__Work to be completed__. Where in the material does the word "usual" appear? Copy each line that has it.
Material provided below:
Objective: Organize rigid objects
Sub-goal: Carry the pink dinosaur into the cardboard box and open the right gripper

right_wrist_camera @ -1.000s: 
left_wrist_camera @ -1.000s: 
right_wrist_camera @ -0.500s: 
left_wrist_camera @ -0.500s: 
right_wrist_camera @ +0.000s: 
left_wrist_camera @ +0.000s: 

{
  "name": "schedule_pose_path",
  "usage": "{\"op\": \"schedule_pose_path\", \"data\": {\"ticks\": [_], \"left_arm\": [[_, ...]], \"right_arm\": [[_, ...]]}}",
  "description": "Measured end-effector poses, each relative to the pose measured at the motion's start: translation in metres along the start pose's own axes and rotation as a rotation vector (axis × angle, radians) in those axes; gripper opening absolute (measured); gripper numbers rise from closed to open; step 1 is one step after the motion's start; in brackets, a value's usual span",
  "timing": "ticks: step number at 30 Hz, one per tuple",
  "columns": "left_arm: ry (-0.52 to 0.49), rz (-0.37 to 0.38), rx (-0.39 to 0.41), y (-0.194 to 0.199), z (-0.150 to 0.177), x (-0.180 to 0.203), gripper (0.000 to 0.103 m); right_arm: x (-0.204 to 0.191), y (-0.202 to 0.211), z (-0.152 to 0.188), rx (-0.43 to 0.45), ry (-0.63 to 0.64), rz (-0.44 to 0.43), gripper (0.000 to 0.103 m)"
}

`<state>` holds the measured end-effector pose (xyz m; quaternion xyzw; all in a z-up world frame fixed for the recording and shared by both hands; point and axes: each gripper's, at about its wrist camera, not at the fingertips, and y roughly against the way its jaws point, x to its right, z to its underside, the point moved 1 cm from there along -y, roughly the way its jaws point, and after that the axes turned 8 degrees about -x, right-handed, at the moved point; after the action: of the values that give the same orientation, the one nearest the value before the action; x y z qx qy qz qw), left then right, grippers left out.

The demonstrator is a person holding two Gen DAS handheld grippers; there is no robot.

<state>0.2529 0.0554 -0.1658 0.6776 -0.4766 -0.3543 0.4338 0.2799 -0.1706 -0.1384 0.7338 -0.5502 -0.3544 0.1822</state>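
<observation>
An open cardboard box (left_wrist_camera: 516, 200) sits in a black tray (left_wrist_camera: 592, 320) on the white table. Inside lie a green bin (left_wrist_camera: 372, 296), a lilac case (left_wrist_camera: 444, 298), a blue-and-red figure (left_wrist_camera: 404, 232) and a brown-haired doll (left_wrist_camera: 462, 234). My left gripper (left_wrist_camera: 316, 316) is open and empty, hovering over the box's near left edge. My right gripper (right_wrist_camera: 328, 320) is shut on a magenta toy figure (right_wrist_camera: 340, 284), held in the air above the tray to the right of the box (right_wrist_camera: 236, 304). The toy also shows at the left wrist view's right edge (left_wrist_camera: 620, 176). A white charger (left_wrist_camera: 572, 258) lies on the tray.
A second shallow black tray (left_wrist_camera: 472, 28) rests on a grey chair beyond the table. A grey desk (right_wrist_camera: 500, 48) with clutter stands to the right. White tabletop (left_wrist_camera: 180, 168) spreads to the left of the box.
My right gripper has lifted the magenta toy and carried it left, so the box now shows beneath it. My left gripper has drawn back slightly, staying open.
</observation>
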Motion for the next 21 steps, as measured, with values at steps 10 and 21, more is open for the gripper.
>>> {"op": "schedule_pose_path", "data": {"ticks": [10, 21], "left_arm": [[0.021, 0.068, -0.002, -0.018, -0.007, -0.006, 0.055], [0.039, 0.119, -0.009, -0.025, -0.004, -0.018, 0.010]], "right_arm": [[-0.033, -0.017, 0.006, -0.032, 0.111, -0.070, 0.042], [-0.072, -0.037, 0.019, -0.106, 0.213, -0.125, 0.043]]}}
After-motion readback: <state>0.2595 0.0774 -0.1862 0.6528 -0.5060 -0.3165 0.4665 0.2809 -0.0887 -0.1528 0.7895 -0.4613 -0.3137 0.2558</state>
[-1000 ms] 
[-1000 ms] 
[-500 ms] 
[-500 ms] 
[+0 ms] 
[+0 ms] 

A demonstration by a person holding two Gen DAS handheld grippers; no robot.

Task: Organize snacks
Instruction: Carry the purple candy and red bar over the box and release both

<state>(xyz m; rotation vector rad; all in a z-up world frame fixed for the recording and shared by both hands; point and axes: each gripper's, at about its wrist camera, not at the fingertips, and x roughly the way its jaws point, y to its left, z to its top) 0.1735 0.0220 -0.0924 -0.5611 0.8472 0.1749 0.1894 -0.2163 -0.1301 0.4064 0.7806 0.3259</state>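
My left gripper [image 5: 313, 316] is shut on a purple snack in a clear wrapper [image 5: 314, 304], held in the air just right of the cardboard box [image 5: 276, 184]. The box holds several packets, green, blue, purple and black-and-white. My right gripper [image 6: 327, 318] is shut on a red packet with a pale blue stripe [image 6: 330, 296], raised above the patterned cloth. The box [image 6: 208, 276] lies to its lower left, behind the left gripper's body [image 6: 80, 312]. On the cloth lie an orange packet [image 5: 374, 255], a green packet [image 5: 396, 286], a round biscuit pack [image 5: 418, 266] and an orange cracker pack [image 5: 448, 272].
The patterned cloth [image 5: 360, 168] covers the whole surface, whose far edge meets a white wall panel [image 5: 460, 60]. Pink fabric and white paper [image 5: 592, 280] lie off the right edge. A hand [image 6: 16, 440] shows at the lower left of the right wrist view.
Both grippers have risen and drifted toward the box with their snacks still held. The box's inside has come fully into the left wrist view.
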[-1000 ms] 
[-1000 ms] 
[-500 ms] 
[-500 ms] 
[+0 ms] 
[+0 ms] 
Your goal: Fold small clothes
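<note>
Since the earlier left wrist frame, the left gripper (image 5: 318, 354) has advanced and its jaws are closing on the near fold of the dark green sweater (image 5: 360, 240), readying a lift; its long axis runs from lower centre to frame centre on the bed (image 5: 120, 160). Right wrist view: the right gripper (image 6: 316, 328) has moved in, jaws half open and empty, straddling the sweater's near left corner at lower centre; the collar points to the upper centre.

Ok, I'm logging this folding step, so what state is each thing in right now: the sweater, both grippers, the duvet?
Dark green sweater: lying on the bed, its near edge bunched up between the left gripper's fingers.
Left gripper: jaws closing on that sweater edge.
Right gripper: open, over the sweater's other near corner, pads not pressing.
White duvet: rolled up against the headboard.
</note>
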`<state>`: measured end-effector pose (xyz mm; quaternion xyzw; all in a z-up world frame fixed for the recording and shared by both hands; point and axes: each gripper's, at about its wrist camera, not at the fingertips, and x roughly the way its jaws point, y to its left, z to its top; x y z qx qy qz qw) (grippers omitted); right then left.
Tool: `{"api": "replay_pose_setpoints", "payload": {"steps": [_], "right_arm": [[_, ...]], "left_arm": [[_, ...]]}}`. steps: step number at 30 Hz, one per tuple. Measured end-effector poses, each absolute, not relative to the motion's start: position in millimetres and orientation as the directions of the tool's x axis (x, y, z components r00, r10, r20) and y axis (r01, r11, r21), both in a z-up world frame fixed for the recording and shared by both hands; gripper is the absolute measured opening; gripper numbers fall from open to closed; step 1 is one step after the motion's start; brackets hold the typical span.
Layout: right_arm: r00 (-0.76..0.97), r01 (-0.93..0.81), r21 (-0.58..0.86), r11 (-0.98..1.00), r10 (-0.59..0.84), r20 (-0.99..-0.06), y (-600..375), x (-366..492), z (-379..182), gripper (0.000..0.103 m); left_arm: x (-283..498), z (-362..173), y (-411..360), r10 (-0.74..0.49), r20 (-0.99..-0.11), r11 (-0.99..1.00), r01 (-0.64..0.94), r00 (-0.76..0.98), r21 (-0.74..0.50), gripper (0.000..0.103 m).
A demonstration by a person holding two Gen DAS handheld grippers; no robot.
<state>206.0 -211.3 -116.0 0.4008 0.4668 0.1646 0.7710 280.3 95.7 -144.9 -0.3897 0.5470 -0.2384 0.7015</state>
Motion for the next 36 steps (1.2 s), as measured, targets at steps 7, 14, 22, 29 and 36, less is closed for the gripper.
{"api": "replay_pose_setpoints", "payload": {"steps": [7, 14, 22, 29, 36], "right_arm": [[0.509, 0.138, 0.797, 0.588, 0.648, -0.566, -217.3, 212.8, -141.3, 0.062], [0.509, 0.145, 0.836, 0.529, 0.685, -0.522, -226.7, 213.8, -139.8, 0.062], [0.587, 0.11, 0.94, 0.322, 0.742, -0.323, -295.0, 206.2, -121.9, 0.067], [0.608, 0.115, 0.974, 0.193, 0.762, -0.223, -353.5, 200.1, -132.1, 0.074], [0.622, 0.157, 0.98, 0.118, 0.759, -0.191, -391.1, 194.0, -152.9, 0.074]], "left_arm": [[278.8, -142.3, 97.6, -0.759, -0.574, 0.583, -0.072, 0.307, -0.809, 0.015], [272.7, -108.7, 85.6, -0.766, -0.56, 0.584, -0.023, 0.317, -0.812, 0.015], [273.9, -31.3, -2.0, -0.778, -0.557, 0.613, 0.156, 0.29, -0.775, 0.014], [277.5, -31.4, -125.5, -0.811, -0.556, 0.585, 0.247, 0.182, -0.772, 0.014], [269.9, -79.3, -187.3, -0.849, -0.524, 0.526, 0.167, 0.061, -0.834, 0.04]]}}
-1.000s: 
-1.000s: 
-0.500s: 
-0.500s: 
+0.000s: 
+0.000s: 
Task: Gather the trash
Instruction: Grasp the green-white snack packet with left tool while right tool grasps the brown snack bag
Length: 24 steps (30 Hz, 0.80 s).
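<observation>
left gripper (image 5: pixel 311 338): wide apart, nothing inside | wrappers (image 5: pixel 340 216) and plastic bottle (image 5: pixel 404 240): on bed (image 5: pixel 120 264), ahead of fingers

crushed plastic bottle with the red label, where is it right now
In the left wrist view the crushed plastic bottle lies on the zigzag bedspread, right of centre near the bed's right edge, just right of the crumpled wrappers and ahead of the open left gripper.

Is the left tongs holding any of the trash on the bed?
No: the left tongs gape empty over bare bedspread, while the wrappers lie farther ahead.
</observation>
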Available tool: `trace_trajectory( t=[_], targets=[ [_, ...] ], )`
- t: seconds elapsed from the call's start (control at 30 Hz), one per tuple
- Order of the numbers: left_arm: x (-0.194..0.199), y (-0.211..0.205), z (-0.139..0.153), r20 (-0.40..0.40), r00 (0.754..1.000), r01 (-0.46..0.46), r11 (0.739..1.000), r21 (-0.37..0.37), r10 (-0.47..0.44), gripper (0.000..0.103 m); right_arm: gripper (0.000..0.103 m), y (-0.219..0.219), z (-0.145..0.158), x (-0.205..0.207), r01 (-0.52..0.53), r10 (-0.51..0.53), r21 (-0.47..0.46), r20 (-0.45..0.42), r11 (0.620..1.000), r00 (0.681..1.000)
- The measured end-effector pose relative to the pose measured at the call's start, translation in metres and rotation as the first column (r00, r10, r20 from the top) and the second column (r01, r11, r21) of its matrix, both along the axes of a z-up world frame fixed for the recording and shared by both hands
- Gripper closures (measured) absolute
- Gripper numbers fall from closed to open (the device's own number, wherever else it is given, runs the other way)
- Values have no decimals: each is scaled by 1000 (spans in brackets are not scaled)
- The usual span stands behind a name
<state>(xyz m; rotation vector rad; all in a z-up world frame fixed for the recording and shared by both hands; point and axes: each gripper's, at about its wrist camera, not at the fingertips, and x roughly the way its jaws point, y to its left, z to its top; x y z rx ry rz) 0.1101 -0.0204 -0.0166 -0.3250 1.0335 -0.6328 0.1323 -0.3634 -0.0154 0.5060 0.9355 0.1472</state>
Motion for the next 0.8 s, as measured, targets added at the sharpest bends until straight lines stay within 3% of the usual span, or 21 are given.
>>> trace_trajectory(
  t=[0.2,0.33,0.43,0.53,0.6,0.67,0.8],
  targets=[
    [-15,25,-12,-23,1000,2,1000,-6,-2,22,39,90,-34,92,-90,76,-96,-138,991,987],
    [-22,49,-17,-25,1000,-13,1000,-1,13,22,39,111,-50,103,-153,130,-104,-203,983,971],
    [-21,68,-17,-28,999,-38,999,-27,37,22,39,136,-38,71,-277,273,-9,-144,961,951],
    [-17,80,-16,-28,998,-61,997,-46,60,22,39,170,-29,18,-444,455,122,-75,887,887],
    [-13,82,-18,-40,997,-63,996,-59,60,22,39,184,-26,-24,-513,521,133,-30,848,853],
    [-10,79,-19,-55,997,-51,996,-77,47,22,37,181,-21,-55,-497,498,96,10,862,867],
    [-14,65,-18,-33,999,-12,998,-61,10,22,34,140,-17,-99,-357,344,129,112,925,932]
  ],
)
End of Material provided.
__Answer area__.
  "description": "Measured end-effector poses, each relative to the pose measured at the motion's start: translation in metres along the start pose's own axes and rotation as a rotation vector (axis × angle, radians) in those axes; gripper opening absolute (measured); gripper numbers rise from closed to open; step 1 is one step after the motion's start; in brackets, a value's usual span",
- The usual span stands behind a name
Motion for the next 0.8 s, as measured, targets added at the sharpest bends until straight lines stay within 3% of the usual span, or 21 are given.

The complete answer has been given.